• [WHAT TO PRODUCE] Exactly as they appear, set down all the lines of the material.
==== RECORDED DATA ====
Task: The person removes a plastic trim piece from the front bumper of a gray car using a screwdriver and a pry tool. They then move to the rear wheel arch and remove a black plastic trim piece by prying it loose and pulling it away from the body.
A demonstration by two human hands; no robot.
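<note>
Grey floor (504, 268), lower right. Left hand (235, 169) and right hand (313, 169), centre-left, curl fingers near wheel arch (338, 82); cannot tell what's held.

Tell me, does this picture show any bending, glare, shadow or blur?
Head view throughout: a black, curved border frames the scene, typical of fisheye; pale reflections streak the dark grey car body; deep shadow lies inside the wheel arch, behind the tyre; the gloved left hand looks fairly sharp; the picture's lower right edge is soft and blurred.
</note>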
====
• [EXERCISE ANSWER]
Task: The person removes a plastic trim piece from the front bumper of a gray car using a screwdriver and a pry tool. They then move to the rear wheel arch and remove a black plastic trim piece by prying it loose and pulling it away from the body.
A demonstration by two human hands; no robot.
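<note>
Grey floor (504, 268), lower right. Left hand (235, 169) and right hand (313, 169), centre-left, curl fingers near wheel arch (338, 82); cannot tell what's held.

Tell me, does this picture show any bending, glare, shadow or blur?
Head view throughout: a black, curved border frames the scene, typical of fisheye; pale reflections streak the dark grey car body; deep shadow lies inside the wheel arch, behind the tyre; the gloved left hand looks fairly sharp; the picture's lower right edge is soft and blurred.
</note>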

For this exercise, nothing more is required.